** About this exercise **
Drop all images. Then write out each line below exactly as given.

** Source data **
┄┄┄┄┄┄

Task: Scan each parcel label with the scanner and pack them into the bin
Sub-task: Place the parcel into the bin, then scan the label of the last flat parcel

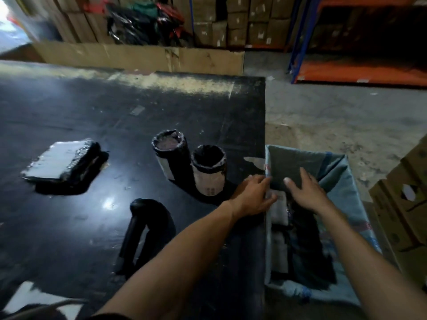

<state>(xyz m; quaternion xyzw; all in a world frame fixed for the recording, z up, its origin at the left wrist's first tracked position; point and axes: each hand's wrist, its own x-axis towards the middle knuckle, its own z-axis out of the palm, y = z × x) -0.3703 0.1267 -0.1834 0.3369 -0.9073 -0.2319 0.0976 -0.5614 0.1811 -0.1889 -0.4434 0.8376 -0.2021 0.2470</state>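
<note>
A grey-blue sack-lined bin (342,188) stands at the right edge of the black table (69,112). My left hand (251,195) grips the bin's near-left rim. My right hand (305,190) reaches inside the bin with fingers spread, above dark wrapped parcels with white labels (300,239). Two upright cylindrical parcels in black wrap, one (171,153) behind the other (209,169), stand just left of my left hand. A flat black-wrapped parcel (64,165) lies at the table's left. The black handheld scanner (143,229) lies on the table near the front.
Cardboard boxes (402,211) are stacked right of the bin. A cardboard sheet (138,56), stacked cartons and a blue-and-orange rack (358,70) stand at the back. Grey concrete floor (346,116) lies beyond the table's right edge. A white sheet (34,299) lies at the table's front left.
</note>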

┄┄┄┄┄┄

** The answer **
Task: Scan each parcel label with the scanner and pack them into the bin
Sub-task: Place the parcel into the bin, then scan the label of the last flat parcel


<state>(xyz m; quaternion xyzw; all in a world frame fixed for the recording, z up, its origin at the left wrist's first tracked position; point and axes: each hand's wrist, its own x-axis towards the middle knuckle, its own z-axis out of the palm, y = z × x) -0.3703 0.1267 -0.1834 0.3369 -0.9073 -0.2319 0.0976 -0.5614 0.1811 -0.1889 -0.4434 0.8376 -0.2021 0.2470</state>
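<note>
A grey-blue sack-lined bin (342,188) stands at the right edge of the black table (69,112). My left hand (251,195) grips the bin's near-left rim. My right hand (305,190) reaches inside the bin with fingers spread, above dark wrapped parcels with white labels (300,239). Two upright cylindrical parcels in black wrap, one (171,153) behind the other (209,169), stand just left of my left hand. A flat black-wrapped parcel (64,165) lies at the table's left. The black handheld scanner (143,229) lies on the table near the front.
Cardboard boxes (402,211) are stacked right of the bin. A cardboard sheet (138,56), stacked cartons and a blue-and-orange rack (358,70) stand at the back. Grey concrete floor (346,116) lies beyond the table's right edge. A white sheet (34,299) lies at the table's front left.
</note>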

The answer has nothing more to it.